«Je suis scandalisé par les images que j’ai vues», déclare Olivier Véran


Confronté au témoignage d’un père dont l’enfant est décédé après avoir consommé une pizza Buitoni, le ministre de la Santé s’est dit «dévasté».

«Il faut que Monsieur Véran prenne position par des actes forts. Des excuses, ça ne suffit pas. On demande de faire en sorte que ces choses n’arrivent plus», a déclaré, ce jeudi sur RMC, le père d’un enfant de 8 ans décédé après avoir mangé une pizza Fraich’Up de la marque Buitoni. «On est dans le pays où quand il y a des enfants qui meurent parce que des industriels ne respectent pas les règles, on ne fait rien», a-t-il martelé.

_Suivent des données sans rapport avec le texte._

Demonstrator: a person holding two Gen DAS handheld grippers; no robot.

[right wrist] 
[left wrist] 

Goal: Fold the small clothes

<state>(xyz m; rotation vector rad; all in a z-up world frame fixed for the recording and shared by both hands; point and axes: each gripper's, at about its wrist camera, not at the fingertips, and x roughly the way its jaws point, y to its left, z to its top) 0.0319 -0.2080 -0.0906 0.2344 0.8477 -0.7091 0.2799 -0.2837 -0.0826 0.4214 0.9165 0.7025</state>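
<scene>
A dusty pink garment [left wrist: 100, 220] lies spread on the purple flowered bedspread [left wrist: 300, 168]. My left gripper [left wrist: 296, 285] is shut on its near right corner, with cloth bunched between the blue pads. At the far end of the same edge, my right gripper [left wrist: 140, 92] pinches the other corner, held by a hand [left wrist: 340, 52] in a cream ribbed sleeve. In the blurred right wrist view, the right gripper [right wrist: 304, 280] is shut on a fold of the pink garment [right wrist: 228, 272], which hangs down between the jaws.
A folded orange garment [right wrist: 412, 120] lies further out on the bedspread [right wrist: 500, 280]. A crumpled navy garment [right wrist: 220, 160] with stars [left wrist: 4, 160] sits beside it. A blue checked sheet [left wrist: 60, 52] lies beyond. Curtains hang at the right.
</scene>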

Confronté à ce témoignage en direct, le ministre de la Santé, Olivier Véran s’est dit «dévasté» par le décès des deux enfants, lié à la consommation d’une de ces pizzas. «J’ai vu les images dans cette usine, je suis forcément scandalisé. Les lignes de production des pizzas ont été immédiatement suspendues.», a-t-il revendiqué. Des images chocs de l’usine de Caudry, productrice de ces pizzas, avaient en effet été diffusées par RMC fin mars.

«Un niveau dégradé de la maîtrise de l’hygiène alimentaire»

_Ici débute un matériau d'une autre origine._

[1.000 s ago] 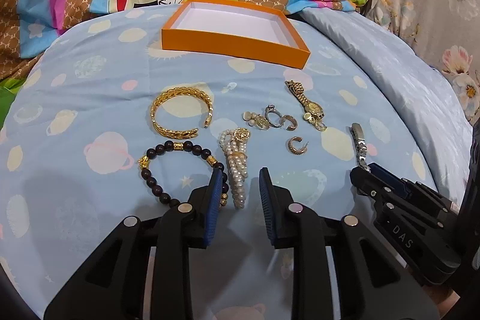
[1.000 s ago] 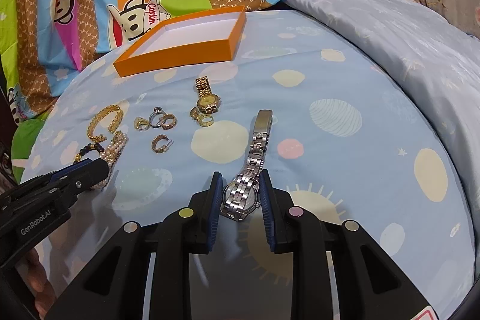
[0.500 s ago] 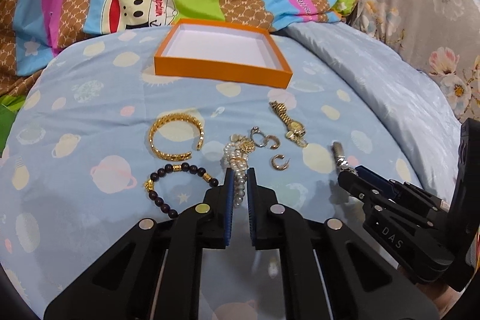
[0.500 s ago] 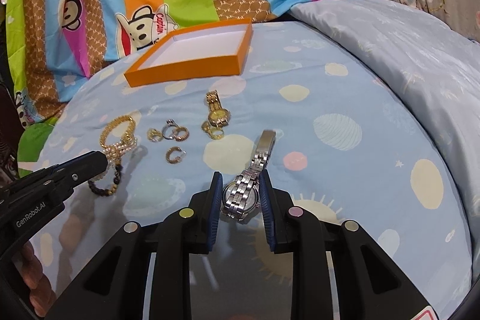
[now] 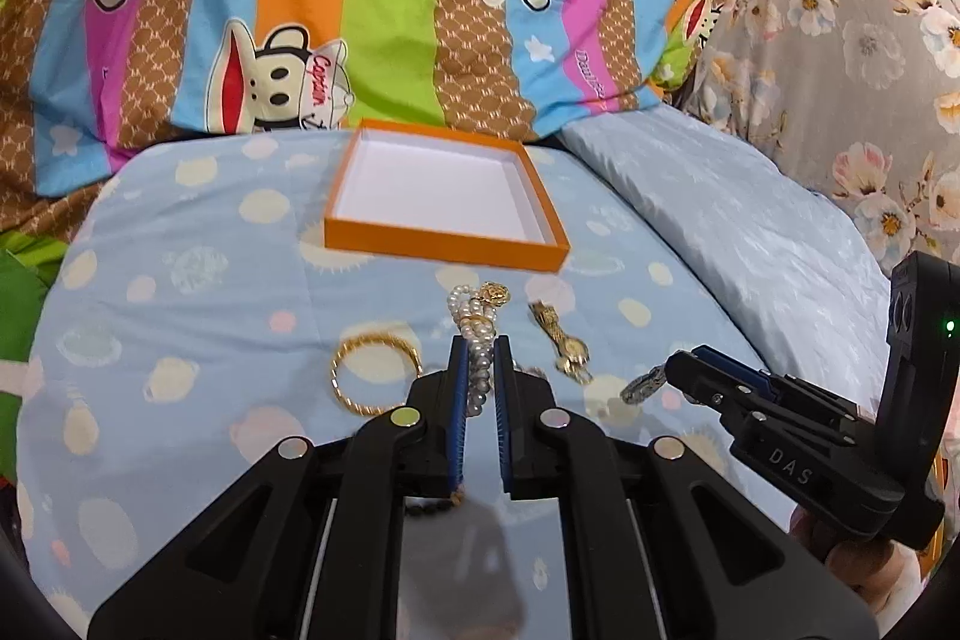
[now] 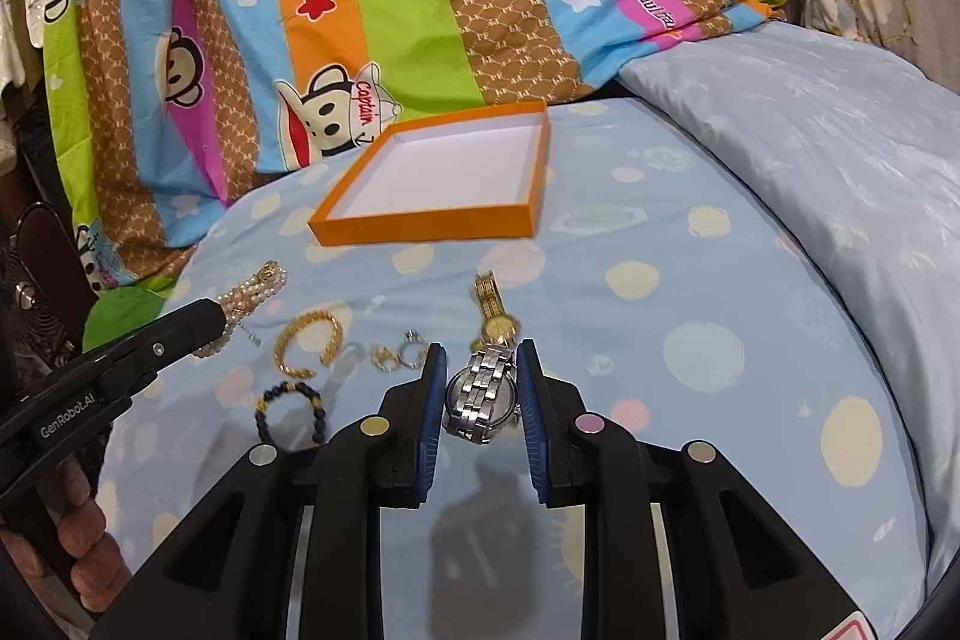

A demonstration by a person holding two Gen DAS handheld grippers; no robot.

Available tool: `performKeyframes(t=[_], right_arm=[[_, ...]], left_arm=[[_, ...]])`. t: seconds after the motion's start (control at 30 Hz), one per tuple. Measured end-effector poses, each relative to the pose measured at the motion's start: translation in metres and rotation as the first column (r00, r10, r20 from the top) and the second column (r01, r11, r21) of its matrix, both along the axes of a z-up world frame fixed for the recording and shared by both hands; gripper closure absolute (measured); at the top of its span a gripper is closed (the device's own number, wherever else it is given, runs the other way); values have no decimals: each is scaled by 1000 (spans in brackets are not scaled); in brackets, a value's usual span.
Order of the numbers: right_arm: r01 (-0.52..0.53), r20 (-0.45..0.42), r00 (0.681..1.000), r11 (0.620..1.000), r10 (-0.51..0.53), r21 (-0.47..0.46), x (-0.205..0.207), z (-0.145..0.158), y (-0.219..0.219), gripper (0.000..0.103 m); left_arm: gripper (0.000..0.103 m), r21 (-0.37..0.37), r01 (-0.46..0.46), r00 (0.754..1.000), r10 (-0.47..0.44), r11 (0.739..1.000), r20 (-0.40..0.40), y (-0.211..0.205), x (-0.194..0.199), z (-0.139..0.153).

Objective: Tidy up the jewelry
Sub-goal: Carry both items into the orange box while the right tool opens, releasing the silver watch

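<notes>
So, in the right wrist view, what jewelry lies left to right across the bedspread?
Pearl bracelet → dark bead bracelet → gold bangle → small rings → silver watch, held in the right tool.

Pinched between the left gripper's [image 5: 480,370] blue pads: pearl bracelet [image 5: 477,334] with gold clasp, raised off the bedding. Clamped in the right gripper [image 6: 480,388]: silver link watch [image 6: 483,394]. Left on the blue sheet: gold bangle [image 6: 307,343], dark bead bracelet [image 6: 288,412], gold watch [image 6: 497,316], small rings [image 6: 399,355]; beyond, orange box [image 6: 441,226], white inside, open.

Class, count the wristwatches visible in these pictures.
2. A silver watch is clamped in the right gripper; a gold watch lies on the bedsheet just beyond it. Others may be hidden.
</notes>
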State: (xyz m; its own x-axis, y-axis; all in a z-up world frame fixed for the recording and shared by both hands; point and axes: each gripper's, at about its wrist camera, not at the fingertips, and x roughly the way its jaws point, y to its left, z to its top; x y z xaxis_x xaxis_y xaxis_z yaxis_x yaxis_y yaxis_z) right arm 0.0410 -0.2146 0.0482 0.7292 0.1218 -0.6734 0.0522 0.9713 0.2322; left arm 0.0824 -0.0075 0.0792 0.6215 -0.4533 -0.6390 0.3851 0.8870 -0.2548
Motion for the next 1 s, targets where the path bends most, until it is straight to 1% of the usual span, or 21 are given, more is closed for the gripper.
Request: performKeyframes(t=[0.1, 0.2, 0.27, 0.4, 0.57, 0.6, 0.73, 0.8, 0.87, 1.0], right_arm=[[-23, 30, 999, 1000, 24, -13, 22, 17, 0, 81], [-37, 59, 998, 999, 39, -32, 54, 31, 0, 81], [-37, 72, 997, 998, 40, -44, 76, 36, 0, 81], [-55, 66, 996, 998, 56, -27, 127, 40, -2, 81], [-82, 32, 996, 997, 82, 6, 183, 31, -2, 81], [-85, 22, 996, 996, 85, 13, 192, 27, -3, 81], [-116, -48, 992, 992, 119, 54, 231, 9, -6, 81], [-127, -82, 988, 989, 133, 74, 244, 0, -7, 80], [-138, -115, 983, 988, 146, 73, 259, -9, -8, 80], [-113, -139, 983, 992, 119, 49, 288, -23, -15, 80]], left_arm=[[96, 2, -13, 999, 13, 1000, 30, 3, 14, 9], [95, 0, -31, 998, 31, 1000, 49, 3, 45, 15], [95, 7, -40, 998, 40, 999, 53, 2, 64, 15], [95, 46, -59, 996, 55, 997, 77, -6, 109, 11], [95, 51, -65, 995, 62, 997, 74, -19, 168, 3], [95, 51, -65, 995, 61, 997, 72, -21, 174, 1], [95, 77, -46, 998, 43, 996, 44, -36, 212, -13], [95, 93, -41, 999, 39, 995, 24, -41, 223, -22], [95, 112, -36, 999, 36, 993, 0, -46, 236, -32], [95, 130, -49, 998, 53, 990, -29, -50, 258, -45]])
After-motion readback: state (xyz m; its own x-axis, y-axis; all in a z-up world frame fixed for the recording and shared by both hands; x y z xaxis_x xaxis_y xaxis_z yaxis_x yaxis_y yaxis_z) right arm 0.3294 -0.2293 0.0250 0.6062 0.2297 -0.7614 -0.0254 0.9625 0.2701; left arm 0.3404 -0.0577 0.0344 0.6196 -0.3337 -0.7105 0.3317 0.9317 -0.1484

Le préfet du Nord avait, effectivement, interdit par un arrêté préfectoral le 1er avril la production de pizzas au sein de l’usine de Caudry, après « deux inspections d’hygiène approfondies» menées les 22 et 29 mars par des agents de la Direction départementale de la protection des populations (DDPP) du Nord et de la direction générale de la concurrence, de la consommation et de la répression des fraudes (DGCCRF). Ces inspections «ont mis en évidence un niveau dégradé de la maîtrise de l’hygiène alimentaire», précisait alors l’arrêté. Elles avaient notamment pointé «la présence de rongeurs et l’absence de moyens de protection contre l’entrée des nuisibles et de lutte contre les nuisibles efficaces et adaptés à une activité alimentaire», ainsi que le «manque d’entretien et de nettoyage des zones de fabrication, de stockage et de passage».

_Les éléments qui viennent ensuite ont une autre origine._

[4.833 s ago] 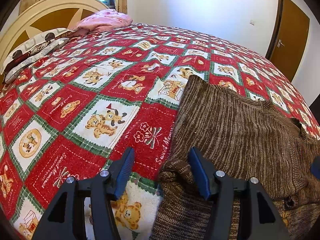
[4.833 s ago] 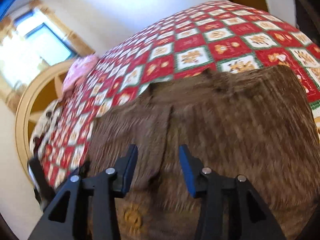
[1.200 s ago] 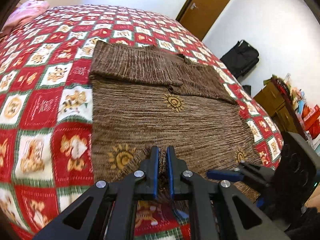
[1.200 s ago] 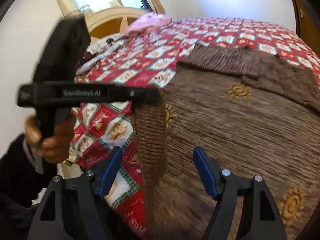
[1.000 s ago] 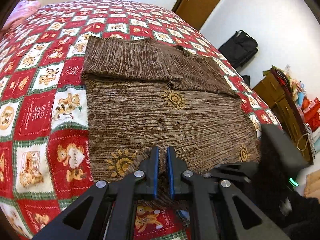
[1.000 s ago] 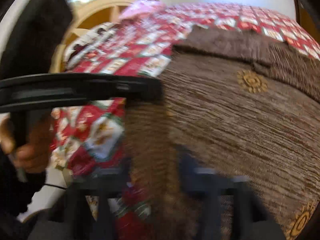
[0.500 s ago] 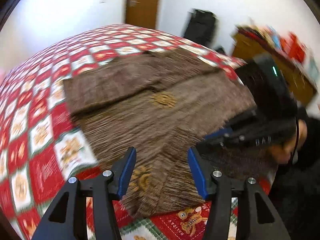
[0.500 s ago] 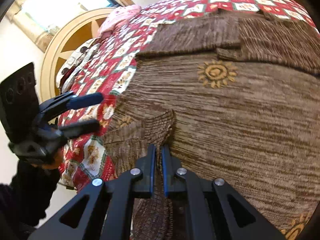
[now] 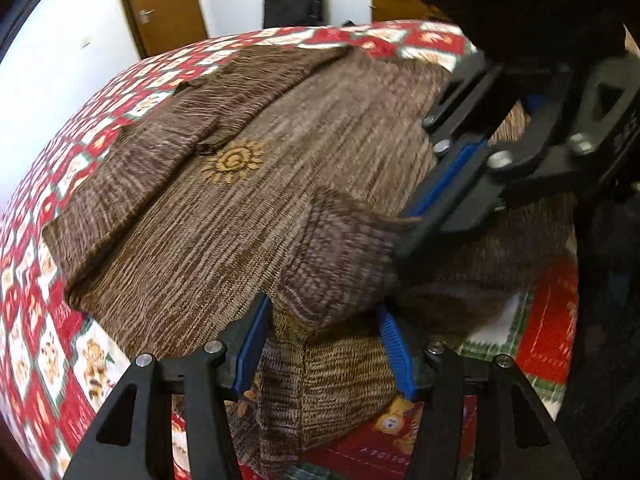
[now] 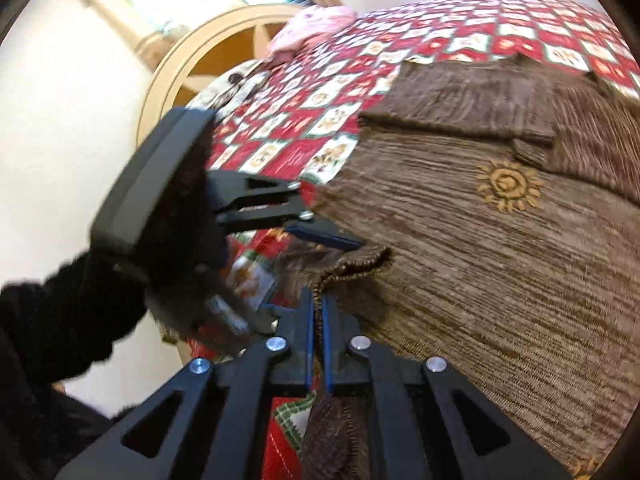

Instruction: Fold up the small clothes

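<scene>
**One sweater, two grippers: hem corner passed to the right**

One brown knitted sweater with yellow sun motifs [image 9: 240, 208] lies spread on the one bed covered by a red, white and green teddy-bear quilt [image 9: 28, 320]. Two sun motifs show in the right wrist view, one at 2 o'clock and a partial one at the 5 o'clock edge.

The left gripper [image 9: 326, 344] has its blue-padded fingers [image 9: 252, 340] about half apart. A raised fold of the sweater's hem sits between them, though the pads do not press on it. A second ago these fingers were pinched on the hem; they have just been opening.

The right gripper [image 10: 316, 340] has its fingers all but closed on the ribbed hem edge, which runs up between the pads and hangs below them. In the left wrist view it reaches in from 2 o'clock, pinching the lifted corner. Some five seconds ago both pairs of fingers stood apart over the flat sweater.

One pink pillow [image 10: 316, 28] lies at 12 o'clock by the cream arched headboard [image 10: 192, 64]. One black sleeve [image 10: 60, 312] shows at 8 o'clock.
</scene>
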`<state>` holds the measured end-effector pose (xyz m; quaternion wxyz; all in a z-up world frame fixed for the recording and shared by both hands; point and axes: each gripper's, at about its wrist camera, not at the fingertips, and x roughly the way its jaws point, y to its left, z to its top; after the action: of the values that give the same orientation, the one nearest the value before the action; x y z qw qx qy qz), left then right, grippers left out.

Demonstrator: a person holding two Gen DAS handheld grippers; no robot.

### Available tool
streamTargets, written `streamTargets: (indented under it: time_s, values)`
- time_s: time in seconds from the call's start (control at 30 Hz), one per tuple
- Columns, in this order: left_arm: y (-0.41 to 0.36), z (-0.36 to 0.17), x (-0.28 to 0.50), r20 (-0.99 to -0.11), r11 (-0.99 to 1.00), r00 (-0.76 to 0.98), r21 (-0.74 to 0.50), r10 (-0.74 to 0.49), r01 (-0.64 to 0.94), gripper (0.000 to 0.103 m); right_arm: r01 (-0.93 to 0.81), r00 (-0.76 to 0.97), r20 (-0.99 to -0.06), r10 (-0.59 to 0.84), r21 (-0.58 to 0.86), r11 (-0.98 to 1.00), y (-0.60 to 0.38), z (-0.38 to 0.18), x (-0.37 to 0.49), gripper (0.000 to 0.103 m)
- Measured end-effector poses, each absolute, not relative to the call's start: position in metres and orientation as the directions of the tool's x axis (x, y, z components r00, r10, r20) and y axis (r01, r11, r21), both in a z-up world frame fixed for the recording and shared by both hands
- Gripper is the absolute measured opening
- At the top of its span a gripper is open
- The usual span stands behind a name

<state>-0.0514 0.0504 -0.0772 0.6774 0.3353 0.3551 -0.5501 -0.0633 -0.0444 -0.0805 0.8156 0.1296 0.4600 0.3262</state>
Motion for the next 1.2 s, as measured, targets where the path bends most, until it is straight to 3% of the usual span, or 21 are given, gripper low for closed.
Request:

Interpellé par la journaliste Apolline de Malherbe sur le fait qu’une première alerte sanitaire avait eu lieu en 2020 pour cette usine, le ministre de la Santé a expliqué : « lorsque vous avez un contrôle, vous avez forcément une contre-visite. Pour ce qui est de Buitoni, peut-être que les mesures avaient été bien prises et que l’avis de la contre-visite avait donné quelque chose. Je ne sais pas car cela ne relève pas de mon périmètre ministériel», reconnaît-il.

Au 4 mai 2022, 56 cas confirmés de syndromes hémolytiques et urémiques (SHU) et d’infections aux bactéries E.coli producteurs de shiga-toxine (STEC) en lien avec la consommation de pizzas Fraîch’Up de marque Buitoni ont été identifiés par Santé Publique France. 55 enfants et 1 adulte ont été touchés, comprenant deux décès.